Once upon a time I went to college.
Now that event alone isn't so remarkable, but it was the only time in my life that I have lived alone. Separate. Cut off.
I rented a room and bath in the home of a 50-ish year old working lady whom I never saw. Literally. She would leave for work at 5 am and not return until late. I had the upstairs, and she had the rest of the house. It being her house, I suppose that went without saying.
So there I was - suddenly responsible. For things like laundry, meals, television repair. My kitchen consisted of a refrigerator smaller than small and a toaster oven. Which might lead one to think that all I ate were grilled cheese sandwiches and all I drank was beer. One might be right.
Oh it was very Thoreau-like in its way. It was surely a simple life, I biked to classes, studied at the library, picked up bread/cheese/beer at the grocery and did a little laundry. I wrote a lot. I played draftsman at night, sitting at a tiny portable table with a T-square and lead holder pencil, scratching out diagrams of machine parts for class when what I really wanted to draw were gracious homes and the keel of a small boat.
I stared out the window a great deal.
It was the first and last time in my life that I was alone, single. It seemed a very much depressing time while it was going on. There was no hand holding, no noises to interrupt. It was as though the world had stopped and said "Here. You wanted solitude, this is what the monks have. And we can go on for as long as you like."
It was my one semester away. When the term ended, so did the room upstairs.

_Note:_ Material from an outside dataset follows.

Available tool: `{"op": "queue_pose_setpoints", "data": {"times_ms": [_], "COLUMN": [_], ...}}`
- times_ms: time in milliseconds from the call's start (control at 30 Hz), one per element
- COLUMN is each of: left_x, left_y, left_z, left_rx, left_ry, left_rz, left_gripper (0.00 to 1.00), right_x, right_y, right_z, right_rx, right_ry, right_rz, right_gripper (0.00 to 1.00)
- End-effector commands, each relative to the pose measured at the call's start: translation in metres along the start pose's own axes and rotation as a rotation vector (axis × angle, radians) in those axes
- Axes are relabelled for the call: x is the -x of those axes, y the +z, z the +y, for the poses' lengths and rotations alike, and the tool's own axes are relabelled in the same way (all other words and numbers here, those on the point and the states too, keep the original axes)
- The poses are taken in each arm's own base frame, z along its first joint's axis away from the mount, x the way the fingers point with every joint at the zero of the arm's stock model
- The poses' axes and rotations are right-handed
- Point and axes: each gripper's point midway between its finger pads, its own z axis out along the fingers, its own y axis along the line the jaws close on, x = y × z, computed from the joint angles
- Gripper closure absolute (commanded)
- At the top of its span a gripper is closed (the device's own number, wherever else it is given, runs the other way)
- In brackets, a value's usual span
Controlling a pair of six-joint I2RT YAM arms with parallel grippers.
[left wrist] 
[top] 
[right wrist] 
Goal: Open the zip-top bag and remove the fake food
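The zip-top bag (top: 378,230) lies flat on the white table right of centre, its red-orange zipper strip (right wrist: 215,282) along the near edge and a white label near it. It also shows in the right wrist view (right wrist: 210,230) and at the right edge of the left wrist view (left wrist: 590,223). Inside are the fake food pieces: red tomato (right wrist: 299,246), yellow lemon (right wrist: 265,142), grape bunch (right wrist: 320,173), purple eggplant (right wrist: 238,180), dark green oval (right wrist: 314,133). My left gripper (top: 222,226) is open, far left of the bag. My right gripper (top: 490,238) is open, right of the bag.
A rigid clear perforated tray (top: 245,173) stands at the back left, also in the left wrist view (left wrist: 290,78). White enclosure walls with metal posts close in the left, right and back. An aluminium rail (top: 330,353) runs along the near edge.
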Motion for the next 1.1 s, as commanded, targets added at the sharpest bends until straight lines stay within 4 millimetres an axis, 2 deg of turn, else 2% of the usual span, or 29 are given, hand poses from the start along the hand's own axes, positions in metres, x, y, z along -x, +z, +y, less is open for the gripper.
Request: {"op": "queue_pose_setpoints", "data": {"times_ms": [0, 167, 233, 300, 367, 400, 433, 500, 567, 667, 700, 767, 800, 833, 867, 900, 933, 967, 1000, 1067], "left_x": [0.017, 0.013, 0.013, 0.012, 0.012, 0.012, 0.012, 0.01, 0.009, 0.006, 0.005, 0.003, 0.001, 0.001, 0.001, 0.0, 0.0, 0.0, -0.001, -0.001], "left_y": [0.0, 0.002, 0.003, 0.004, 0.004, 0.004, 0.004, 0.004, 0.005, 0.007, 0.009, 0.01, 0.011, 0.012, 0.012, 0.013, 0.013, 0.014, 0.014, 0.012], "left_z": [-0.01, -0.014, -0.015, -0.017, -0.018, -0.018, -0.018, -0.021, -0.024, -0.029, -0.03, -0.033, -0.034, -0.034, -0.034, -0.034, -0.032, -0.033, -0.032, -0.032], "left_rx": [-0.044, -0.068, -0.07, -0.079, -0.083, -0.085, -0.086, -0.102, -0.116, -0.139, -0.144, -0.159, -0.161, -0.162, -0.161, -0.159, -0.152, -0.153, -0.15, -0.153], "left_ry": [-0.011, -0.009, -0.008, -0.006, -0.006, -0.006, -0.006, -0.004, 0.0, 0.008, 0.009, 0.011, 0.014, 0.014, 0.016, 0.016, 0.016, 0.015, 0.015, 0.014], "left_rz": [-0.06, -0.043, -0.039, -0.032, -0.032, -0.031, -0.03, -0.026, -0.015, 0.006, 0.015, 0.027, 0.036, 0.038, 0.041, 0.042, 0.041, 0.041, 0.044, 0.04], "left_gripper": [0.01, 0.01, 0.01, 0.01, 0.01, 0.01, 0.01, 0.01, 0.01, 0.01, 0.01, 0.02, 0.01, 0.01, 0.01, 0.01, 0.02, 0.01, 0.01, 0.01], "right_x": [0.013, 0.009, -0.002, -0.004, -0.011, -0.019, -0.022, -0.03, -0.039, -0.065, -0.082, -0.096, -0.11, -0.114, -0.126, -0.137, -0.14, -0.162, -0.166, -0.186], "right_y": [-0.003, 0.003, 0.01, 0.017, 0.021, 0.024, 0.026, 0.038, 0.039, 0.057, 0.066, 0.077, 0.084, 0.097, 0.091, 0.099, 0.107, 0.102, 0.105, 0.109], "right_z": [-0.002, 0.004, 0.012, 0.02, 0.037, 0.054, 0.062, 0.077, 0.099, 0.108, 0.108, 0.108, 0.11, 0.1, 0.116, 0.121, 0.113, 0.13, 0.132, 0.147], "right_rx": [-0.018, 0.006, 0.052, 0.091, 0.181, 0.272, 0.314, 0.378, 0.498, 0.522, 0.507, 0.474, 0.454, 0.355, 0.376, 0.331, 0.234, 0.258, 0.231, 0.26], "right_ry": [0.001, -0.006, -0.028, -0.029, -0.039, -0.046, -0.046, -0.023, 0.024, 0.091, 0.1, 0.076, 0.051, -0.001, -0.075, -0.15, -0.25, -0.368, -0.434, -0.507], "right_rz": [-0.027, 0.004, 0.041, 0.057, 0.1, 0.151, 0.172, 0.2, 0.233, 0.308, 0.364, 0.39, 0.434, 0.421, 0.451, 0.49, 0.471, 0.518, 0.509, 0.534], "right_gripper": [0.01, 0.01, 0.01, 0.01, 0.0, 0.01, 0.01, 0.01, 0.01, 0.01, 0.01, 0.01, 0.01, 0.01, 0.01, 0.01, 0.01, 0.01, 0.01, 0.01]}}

I try to keep that little piece of time squirreled away in the basement of my mind, stacked beside old magazines and empty peach baskets. Sometimes when I want to hear perfect and utter silence I go down there and sit, looking straight ahead and rocking back and forth with the concentration of trying to remember what it was like. To hear nothing at all.
I'm not sure that a grilled cheese has ever tasted the same.